>>>

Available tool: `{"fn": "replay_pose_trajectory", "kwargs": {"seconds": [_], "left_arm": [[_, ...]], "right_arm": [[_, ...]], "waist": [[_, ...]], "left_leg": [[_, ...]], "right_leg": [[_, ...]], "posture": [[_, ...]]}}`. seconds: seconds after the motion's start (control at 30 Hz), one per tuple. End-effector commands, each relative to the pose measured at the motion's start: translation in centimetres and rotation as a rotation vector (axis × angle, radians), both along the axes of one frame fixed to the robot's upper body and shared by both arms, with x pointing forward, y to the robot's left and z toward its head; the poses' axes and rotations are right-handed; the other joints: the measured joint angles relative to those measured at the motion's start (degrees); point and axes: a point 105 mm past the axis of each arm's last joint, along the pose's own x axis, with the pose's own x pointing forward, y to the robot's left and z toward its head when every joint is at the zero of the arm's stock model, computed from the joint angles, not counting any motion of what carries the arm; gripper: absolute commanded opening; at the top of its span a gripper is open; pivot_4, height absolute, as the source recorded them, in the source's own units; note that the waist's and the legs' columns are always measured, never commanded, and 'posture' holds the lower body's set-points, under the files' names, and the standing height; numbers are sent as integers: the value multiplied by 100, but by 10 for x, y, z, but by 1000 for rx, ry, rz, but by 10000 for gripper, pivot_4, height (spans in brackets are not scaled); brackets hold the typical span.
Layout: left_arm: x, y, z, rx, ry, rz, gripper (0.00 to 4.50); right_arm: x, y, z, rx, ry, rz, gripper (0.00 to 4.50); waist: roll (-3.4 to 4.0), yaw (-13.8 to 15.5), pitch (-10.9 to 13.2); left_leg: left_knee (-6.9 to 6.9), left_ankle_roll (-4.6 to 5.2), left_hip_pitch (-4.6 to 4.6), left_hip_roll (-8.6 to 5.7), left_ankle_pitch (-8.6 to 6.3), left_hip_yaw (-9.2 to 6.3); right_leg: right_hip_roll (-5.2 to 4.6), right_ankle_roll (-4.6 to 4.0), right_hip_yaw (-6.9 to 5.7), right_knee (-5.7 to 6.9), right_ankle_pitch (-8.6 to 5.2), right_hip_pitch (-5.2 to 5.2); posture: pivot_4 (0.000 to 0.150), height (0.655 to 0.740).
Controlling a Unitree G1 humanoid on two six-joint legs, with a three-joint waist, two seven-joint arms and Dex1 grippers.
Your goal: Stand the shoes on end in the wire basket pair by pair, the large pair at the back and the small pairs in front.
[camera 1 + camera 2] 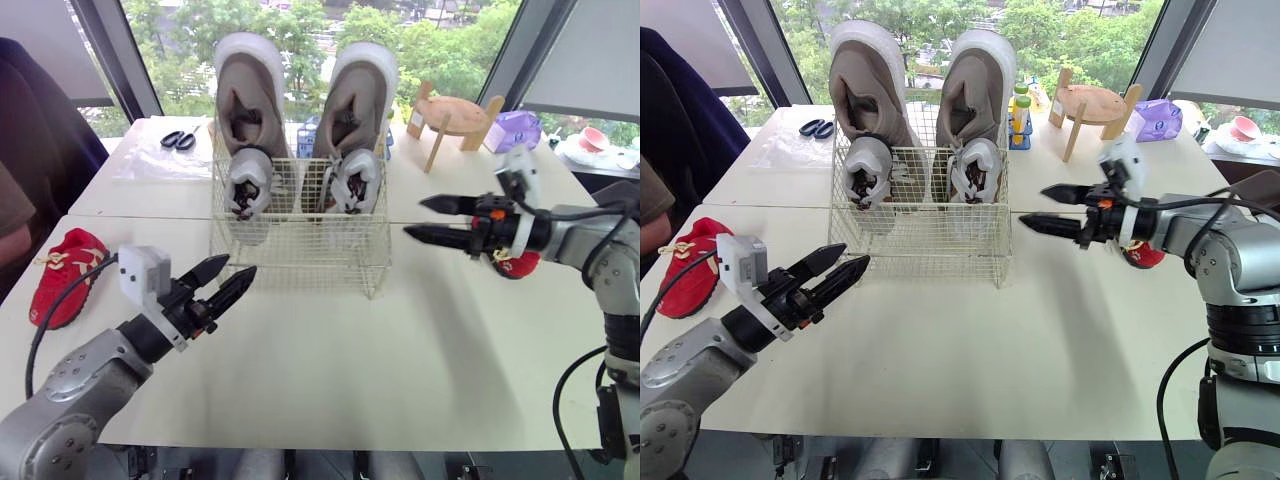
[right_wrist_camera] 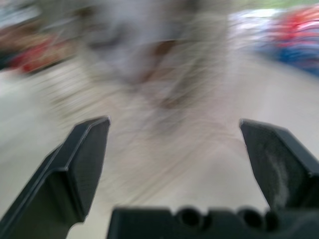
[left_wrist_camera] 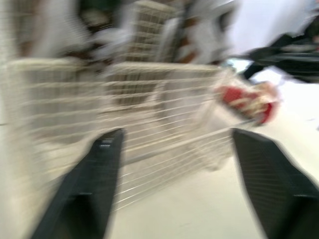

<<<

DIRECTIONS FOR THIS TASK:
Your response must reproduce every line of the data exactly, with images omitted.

ANSWER SECTION:
Available tool: `{"fn": "replay_pose_trajectory", "kwargs": {"seconds": [_], "left_arm": [[_, ...]], "right_arm": [[_, ...]], "waist": [[_, ...]], "left_leg": [[_, ...]], "right_leg": [[_, ...]], "posture": [[_, ...]]}}`. seconds: seconds after the motion's start (control at 30 Hz), one per tuple. End-effector commands, each relative to the pose measured at the motion's start: translation in centimetres and rotation as a rotation vector (axis × angle, radians), both along the axes of one frame fixed to the robot's upper body and shared by both arms, with x pointing forward, y to the robot's left and z toward its head; the poses' axes and rotations are right-handed; the other joints: the measured joint angles relative to those measured at the motion's start (degrees); point and axes: a point 105 mm past the axis of each arm's last joint, along the pose's own x axis, with the pose's own x pointing forward, y to the robot's left and z toward its head when every joint is at the zero of the arm's stock model, computed from the joint angles, not counting any motion of what carries the arm; gripper: absolute commanded opening; at the top of its span a gripper is open; pivot_4, height absolute, as the source recorded them, in the source's own units; note that the waist's and the legs' columns are always measured, never commanded, and 'posture' holds the lower body's set-points, under the files' names, and the standing height; numbers are sent as integers: the value multiplied by 100, but by 10 for x, y, z, but by 1000 for rx, ry, rz, but by 10000 for gripper, pivot_4, height (spans in brackets are not scaled); brackets hold the typical span.
Layout: left_arm: x, y, z, rx, ry, rz, gripper (0.00 to 4.50); right_arm: x, y, z, rx, ry, rz, gripper (0.00 to 4.50); waist: roll (-3.4 to 4.0), yaw (-13.8 to 15.5), pitch (-10.9 to 13.2); left_leg: left_knee (-6.9 to 6.9), left_ankle_roll (-4.6 to 5.2), left_hip_pitch (-4.6 to 4.6), left_hip_roll (-8.6 to 5.7), left_ankle_pitch (-8.6 to 6.3), left_hip_yaw (-9.2 to 6.3); right_leg: right_hip_roll (-5.2 to 4.6), right_ankle_roll (-4.6 to 4.0), right_hip_yaw (-6.9 to 5.7), right_knee (-5.7 to 6.9), right_ankle_pitch (-8.6 to 5.2), right_hip_pitch (-5.2 to 5.2); posture: pivot_4 (0.000 to 0.150), height (0.655 to 0.740).
Controlling a Unitree G1 humanoid on two six-joint legs, with a three-joint waist, two seven-joint arms and Dex1 grippers.
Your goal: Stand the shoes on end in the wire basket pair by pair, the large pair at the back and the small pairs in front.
[camera 1 + camera 2] 
[right_wrist_camera] 
[left_wrist_camera] 

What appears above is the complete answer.